The Commission went back to the drawing board and considered letting the North keep 10 seats. But if the North kept 10 seats, the average seat in that region would come in at -15% of the quota. However, the Commission extensively re-drew the boundaries in the North, keeping one northwestern and one northeastern district, which respects Treaty 3 First Nations. The North now contains three “extraordinary circumstances” districts, and the others fall within -15% of the quota. These ridings in the Report better represent Franco-Ontarian communities as well.
The Commission also reorganised Toronto, redistributing the loss of a seat in Scarborough with the areas closer to downtown Toronto. This actually allowed the Commission to make fewer changes to the boundaries in Toronto overall. But Toronto still lost one seat.
The Commission also re-jigged the districts in Halton-Guelph-Wellington to avoid splitting the city of Burlington across 4 and the municipality of Oakville across 3 districts. The Report now better respects these municipal boundaries. The Commission has now split Oakville into 2 districts, but this cascaded across the region and necessitated other changes to four other ridings.
Bird acknowledged that the Report has made significant changes relative to the Proposal. She would like that Ontario be given more time to present the changes in the Report.
In 2022, only 20 of 122 districts push beyond plus or minus 10% of the quota.
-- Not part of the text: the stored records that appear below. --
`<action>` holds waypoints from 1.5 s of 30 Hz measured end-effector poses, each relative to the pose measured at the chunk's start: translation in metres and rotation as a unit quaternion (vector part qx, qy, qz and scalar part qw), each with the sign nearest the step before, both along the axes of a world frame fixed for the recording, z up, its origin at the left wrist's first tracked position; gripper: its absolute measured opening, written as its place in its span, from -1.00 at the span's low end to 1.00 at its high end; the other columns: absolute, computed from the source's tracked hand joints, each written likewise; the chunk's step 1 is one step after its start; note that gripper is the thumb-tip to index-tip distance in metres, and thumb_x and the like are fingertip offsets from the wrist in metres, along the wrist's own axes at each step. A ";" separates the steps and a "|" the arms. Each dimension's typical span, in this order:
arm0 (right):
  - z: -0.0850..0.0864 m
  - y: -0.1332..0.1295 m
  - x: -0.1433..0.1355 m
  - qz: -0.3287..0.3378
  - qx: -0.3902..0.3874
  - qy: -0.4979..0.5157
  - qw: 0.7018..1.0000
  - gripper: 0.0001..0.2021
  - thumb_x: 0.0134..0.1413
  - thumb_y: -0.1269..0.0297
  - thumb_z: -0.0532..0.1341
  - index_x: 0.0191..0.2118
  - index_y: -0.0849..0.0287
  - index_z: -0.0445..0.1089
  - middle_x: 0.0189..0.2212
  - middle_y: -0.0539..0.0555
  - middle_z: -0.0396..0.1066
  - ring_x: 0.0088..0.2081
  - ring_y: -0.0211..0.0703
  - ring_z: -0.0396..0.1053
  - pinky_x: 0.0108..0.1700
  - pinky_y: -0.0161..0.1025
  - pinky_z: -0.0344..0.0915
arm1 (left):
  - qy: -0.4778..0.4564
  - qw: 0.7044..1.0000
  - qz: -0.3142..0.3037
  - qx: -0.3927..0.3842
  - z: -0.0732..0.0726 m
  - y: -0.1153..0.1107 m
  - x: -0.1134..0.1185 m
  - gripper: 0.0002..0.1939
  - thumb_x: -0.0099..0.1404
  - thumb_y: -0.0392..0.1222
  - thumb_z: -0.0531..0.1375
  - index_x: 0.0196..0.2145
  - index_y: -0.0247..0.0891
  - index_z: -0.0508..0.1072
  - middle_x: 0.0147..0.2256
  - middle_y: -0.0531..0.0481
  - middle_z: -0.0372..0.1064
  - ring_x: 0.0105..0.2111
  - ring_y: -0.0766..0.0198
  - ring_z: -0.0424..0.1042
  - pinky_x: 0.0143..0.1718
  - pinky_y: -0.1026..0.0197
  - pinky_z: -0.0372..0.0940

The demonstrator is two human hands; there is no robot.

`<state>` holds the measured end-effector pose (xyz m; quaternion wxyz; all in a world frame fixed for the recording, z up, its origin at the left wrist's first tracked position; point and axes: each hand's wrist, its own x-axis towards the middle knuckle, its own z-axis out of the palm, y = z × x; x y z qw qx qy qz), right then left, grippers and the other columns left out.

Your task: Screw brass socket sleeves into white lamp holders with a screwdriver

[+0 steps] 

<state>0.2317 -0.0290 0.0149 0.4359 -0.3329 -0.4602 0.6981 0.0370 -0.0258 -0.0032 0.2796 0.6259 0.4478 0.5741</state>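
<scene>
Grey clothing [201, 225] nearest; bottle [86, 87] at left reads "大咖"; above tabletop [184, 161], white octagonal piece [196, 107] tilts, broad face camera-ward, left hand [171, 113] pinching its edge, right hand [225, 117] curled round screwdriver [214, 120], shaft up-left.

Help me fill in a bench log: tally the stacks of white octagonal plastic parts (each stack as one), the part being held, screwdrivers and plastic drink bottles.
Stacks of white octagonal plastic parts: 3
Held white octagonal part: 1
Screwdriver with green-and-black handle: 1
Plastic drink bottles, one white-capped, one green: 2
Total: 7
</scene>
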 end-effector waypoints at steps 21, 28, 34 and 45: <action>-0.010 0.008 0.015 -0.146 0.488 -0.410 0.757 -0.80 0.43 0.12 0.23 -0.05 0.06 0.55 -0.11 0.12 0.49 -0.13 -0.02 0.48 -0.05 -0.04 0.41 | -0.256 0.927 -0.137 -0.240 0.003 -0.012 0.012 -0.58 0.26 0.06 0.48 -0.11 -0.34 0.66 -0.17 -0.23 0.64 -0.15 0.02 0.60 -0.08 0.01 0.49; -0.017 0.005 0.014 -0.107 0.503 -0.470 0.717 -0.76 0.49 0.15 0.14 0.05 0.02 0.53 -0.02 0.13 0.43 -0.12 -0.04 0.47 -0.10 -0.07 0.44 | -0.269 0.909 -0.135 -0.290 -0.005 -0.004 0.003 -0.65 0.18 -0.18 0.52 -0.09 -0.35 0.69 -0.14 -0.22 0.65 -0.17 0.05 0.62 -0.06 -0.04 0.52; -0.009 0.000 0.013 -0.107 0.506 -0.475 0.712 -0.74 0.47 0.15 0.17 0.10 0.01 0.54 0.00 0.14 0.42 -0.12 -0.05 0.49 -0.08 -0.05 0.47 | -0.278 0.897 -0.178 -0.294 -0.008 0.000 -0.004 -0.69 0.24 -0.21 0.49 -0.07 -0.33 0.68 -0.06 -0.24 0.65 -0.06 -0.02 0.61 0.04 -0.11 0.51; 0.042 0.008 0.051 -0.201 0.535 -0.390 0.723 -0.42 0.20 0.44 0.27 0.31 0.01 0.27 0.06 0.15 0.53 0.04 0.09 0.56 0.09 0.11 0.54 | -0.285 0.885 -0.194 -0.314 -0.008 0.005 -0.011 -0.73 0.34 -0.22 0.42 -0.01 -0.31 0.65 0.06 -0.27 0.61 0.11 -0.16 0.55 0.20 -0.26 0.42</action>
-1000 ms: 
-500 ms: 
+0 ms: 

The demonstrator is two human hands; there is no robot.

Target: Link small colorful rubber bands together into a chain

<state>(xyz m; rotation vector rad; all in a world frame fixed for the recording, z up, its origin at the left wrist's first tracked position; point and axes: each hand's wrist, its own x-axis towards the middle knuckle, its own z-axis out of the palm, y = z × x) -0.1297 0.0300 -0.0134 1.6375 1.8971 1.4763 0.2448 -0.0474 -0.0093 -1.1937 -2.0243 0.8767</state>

In contrast, 41 of 121 went beyond this variation in 2012.
D: Louis Massicotte (Quebec)
Massicotte noted that the Commission for Quebec encountered the following things throughout its work:
- Resistance to change
- Positive effects of the public hearings
- Public confusion between Elections Canada and the Federal Electoral Boundaries Commissions.
Quebeckers really did not like change. And it is worth noting that Quebec’s Commission kept 24 of 78 ridings intact relative to the previous redistribution – by far the largest percentage across the 10 provinces. So the Commission really tried to respond to this particularity in Quebec.
The Commissions should ensure that the populations of the electoral districts do not vary too much from the electoral quota. Massicotte showed a chart on the measure of electoral inequality of the ten provinces. Quebec, Manitoba, Alberta, British Columbia, and Prince Edward Island came in low, which means a stricter adherence to the electoral quota and stronger voter parity overall. In contrast, Newfoundland and Labrador shows the highest distortions, followed by Nova Scotia, and New Brunswick.
Quebec faced the unusual distinction of the uncertainty of how many electoral districts the province had, going from 77 to 78 in the middle of the process. The Commission suspended its work for 2 weeks while Parliament was debating the two bills to amend the Representation Formula. The Commission continued to work on a hypothetical 78 seats after the government introduced Bill C-14, which seemed sure to pass. Quebec`s Commissioners declined PROC`s invitation to appear as witnesses during the study of Bill C-14. The Commissioners found the amendment and restoration of 78 seats “a great relief,” because redistricting is much easier with the same number of seats than with losing one.
The Commission also decided to add indigenous toponyms into the names of 11 ridings, to acknowledge each of the 11 indigenous groups. He described this decision as “an initiative of the Commission and not a reaction to indigenous claims.” This “initiative was less highlighted in the media than it deserved,” in Massicotte’s estimation. The Commission also wanted to put indigenous names first in the names of the ridings. One chief asked the Commission to create a majority-indigenous district in the North, which would have meant creating two ridings with populations greater than 25% below the quota. The Commission rejected that suggestion.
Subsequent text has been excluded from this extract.